Resolution of fibrosis is a high unmet medical need

Fibrosis, a pathological process caused by over-deposition of collagen in the extracellular space, can affect virtually any organ. Fibrosis is typically initiated by an inciting injury caused by traumatic, inflammatory, infectious, metabolic, hemodynamic or autoimmune mechanisms. Tissue damage triggers a complex cascade of biological events that involves multiple cell types and culminates in collagen secretion by effector cells. This process represents a physiologic response to cell injury in the short term, but becomes pathologic when it does not resolve over time, leading to tissue fibrosis and loss of organ functionality. While there are some therapies that slow down the progression of fibrosis, so far there is none that actually reverses fibrosis and that restores the physiological function of a fibrotic organ.

HGF: Master and Commander of the cellular anti-fibrotic program  

Hepatocyte Growth Factor (HGF) is a pleiotropic cytokine of mesenchymal origin that mediates a unique biological program resulting from the fine orchestration of a wide array of biological activities, including cell proliferation, survival, motility and differentiation. The high affinity receptor for HGF, the MET tyrosine kinase, is expressed mainly by epithelial and endothelial cells, but also by other cell types (e.g. muscle, neuronal, hemopoietic). Notably, the majority of myofibroblasts, the cells responsible for collagen over-deposition in a fibrotic tissue, also express MET. HGF can have different activity on distinct cell types. On one hand, it stimulates epithelial and endothelial cells to proliferate, migrate and survive; on the other, it inhibits collagen synthesis and causes myofibroblast cell death.

HGF is essential for embryo development, during which it drives stem cell proliferation, migration and survival. In the adult, HGF masters wound healing and tissue regeneration, promoting the reconstruction of the damaged epithelium, restoring a functional vasculature, and curbing the proliferation of myofibroblasts, thus resolving the inciting injury and preventing hyper-deposition of collagen. Remarkably, HGF induces epithelial cells to secrete proteases that digest collagen and stimulates them to invade the digested extracellular matrix. This process leads the newly regenerated healthy tissue to reconquer the space that was previously occupied by fibrotic matrix, thus resolving fibrosis.
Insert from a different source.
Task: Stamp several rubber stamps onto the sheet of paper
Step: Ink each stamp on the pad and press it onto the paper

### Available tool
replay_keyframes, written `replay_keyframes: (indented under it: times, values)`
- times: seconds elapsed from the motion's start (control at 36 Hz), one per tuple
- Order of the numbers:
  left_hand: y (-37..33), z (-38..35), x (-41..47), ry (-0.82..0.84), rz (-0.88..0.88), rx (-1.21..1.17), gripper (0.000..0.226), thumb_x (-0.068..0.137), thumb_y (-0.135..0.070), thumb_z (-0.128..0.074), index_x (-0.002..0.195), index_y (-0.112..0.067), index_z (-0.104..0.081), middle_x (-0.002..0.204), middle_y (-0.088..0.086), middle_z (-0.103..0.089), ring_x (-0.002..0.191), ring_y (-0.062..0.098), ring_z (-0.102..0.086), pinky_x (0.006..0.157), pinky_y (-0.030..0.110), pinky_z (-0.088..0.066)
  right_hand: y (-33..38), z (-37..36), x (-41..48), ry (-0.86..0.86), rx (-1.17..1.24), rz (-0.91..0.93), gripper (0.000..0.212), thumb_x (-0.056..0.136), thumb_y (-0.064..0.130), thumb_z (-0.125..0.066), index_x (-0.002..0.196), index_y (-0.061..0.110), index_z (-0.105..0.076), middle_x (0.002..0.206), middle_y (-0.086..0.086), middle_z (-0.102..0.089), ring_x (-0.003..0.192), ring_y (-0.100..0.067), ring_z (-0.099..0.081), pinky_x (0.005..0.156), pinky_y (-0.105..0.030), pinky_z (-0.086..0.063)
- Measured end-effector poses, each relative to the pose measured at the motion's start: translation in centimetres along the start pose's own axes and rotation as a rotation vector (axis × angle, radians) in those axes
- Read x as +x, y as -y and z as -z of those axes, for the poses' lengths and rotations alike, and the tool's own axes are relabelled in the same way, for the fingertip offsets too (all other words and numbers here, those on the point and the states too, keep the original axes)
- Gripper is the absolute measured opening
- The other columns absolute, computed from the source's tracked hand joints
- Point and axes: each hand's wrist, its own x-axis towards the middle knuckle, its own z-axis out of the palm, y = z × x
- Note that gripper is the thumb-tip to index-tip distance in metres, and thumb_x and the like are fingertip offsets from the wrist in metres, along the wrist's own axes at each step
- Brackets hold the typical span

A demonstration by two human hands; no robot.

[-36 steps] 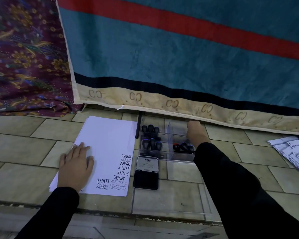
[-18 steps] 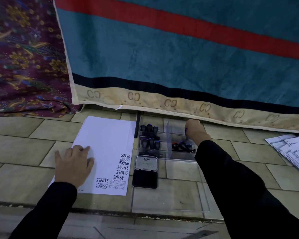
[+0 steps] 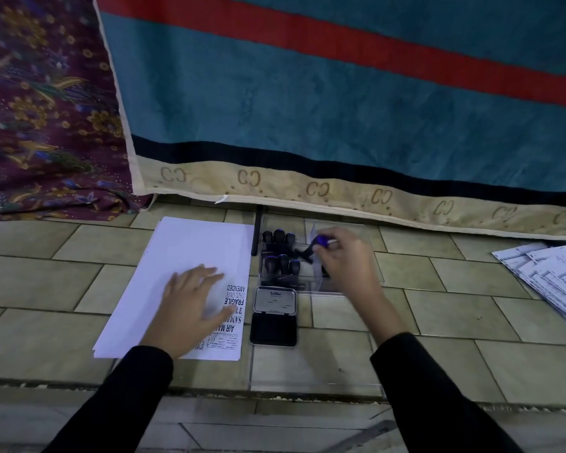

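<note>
Head view: right hand (image 3: 343,258) pinches a purple-faced stamp (image 3: 321,240) over the clear case (image 3: 327,287) on the floor (image 3: 438,308), left hand (image 3: 190,305) lies flat on the sheet of paper (image 3: 193,243) left of it; next, probably, press it to the open ink pad (image 3: 273,328).

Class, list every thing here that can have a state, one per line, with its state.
Sheet of paper, flat on the floor, partly stamped.
Ink pad, open.
Clear case, open.
Other stamps, upright in the case.
Purple-topped stamp, pinched by right hand over the case.
Left hand, flat on the paper.
</note>
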Motion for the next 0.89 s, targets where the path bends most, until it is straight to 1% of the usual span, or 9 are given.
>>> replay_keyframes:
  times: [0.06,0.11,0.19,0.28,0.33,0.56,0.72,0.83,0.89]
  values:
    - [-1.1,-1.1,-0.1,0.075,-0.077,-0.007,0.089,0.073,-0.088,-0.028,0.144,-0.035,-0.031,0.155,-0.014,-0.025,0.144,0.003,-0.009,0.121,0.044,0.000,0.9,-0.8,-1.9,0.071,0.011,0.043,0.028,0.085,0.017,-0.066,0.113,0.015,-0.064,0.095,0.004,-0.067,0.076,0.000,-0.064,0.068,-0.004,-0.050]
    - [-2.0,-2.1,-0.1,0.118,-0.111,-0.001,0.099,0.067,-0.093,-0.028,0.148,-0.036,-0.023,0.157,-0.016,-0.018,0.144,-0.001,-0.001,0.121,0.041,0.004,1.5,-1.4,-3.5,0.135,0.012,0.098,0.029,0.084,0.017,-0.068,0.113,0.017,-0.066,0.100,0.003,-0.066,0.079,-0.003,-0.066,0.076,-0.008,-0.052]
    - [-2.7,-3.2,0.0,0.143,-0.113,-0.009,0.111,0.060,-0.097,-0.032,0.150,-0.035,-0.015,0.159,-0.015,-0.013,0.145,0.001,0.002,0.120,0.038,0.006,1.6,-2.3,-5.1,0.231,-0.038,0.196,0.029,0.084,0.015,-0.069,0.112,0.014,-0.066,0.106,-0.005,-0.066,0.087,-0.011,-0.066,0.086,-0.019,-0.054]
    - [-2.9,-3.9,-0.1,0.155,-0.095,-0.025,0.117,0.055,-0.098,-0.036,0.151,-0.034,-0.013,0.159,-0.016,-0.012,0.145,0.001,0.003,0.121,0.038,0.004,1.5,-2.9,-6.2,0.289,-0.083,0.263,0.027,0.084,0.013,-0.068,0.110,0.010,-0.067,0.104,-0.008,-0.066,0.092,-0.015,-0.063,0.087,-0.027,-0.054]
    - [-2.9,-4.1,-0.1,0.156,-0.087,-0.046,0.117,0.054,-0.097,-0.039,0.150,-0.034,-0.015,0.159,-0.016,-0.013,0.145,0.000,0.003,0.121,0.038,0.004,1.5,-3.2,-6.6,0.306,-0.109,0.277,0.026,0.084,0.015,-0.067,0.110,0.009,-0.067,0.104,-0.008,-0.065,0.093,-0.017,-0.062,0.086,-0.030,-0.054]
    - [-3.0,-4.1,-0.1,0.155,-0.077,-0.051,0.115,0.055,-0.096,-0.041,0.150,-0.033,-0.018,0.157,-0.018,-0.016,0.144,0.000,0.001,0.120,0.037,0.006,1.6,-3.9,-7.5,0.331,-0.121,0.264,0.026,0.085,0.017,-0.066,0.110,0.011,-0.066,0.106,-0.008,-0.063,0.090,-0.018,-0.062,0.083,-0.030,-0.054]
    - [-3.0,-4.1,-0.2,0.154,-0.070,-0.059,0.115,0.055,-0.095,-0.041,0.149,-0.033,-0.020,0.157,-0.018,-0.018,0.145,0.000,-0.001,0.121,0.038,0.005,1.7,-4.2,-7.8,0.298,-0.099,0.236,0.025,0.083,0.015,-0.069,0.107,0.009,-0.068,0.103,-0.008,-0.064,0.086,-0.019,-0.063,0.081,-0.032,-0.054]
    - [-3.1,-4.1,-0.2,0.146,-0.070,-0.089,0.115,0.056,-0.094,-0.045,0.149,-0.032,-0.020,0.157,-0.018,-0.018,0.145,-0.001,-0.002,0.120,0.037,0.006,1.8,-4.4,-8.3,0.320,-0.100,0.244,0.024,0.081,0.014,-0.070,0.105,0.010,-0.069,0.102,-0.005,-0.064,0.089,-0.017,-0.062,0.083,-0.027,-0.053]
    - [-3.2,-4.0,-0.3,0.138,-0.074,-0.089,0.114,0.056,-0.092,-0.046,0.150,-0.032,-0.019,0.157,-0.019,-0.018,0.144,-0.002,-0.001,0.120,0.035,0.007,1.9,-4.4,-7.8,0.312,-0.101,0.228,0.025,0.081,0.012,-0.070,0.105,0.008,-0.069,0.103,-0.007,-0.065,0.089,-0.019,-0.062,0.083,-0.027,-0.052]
Pharmacological and biochemical limitations challenge translation of HGF into the clinic

Overwhelming experimental evidence generated in three decades of scientific research indicates that HGF displays potent healing and curative effect in a variety of preclinical models of fibrotic, inflammatory, autoimmune and degenerative diseases. While the therapeutic potential of HGF has been recognized since its discovery in the 90’s, translation of HGF to the clinic has been challenging. In fact, HGF has a very short half-life in circulation; it has high avidity for extracellular matrix components, rendering systemic administration in patients problematic; its manufacture is complex and expensive, making it difficult to produce clinical grade HGF cost-effectively; finally, protein instability jeopardizes the storage of large factor stocks for clinical and commercial supply.

HGF-mimetic “agomAbs” combine the powerful therapeutic potential of HGF with the excellent drug-like properties of antibodies

To overcome the pharmacological limitations of HGF, AgomAb has generated a set of agonistic monoclonal antibodies (“agomAbs”) directed against the MET receptor. These antibodies bind with high affinity to MET and promote receptor dimerization and activation, resembling the molecular action of HGF.
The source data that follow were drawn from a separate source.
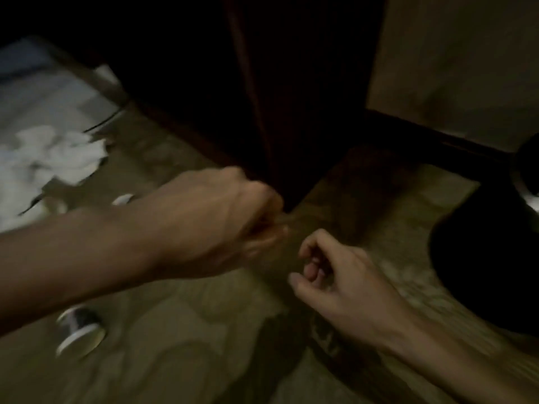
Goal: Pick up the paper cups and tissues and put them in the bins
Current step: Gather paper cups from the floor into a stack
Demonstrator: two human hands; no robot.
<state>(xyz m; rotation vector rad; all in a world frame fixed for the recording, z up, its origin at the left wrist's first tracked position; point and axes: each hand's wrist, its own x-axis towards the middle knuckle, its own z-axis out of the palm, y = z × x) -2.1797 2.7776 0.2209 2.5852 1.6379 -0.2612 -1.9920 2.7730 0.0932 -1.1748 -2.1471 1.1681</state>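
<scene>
The view is dark and blurred. A paper cup (80, 333) lies on its side on the floor at the lower left, below my left forearm. The white rim of a second cup (124, 199) shows just above that forearm. Crumpled white tissues (58, 153) lie in a heap at the left. My left hand (227, 223) is at the centre with its fingers curled; blur hides whether it holds anything. My right hand (329, 275) hovers just to its right, fingers curled inward, with nothing visible in it. Both hands are above the floor and apart from the cups and tissues.
Dark wooden furniture (291, 83) stands straight ahead, its corner just beyond my left hand. A large black rounded object (481, 258) fills the right side. A pale wall (455, 59) with a dark baseboard is at the upper right. A thin dark cable (102, 123) crosses the floor near the tissues.
</scene>
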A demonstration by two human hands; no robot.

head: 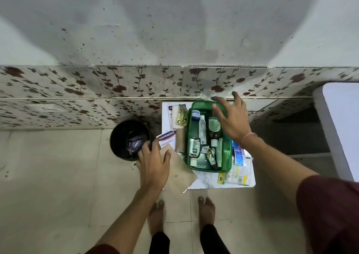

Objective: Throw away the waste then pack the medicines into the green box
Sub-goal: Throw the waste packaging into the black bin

While MET-agonistic agomAbs maintain the full therapeutic potential of HGF from a biological viewpoint, they display the excellent drug-like properties of antibodies, including enhanced stability, a high specificity/low toxicity profile, facilitated biodistribution, and the possibility to tune effector functions by protein engineering. Furthermore, the industrial manufacturing of clinical grade antibodies follows established procedures, ensuring high yields and a long shelf life. Most importantly, the clinical use of antibodies has been –and continues to be– validated in thousands of patients in a multitude of indications. 
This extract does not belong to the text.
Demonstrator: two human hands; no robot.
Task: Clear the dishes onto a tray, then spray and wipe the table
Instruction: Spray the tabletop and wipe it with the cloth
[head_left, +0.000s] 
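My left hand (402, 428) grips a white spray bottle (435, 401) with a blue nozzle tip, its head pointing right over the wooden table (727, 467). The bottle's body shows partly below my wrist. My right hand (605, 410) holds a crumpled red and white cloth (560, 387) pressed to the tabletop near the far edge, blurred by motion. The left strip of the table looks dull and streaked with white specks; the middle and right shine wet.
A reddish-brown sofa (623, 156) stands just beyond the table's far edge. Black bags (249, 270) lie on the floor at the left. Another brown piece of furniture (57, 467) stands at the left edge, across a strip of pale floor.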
Our HGF-mimetic agomAbs have been designed and selected such that full cross-reactivity with human, non-human primate and rodent MET is maintained. Not only do agomAbs cross-react, they also display the very same powerful biological activity in all the corresponding species-specific cell systems. Cross-species equivalency allows thorough characterization of the selected leads for efficacy and safety in animal models prior to the initiation of clinical trials.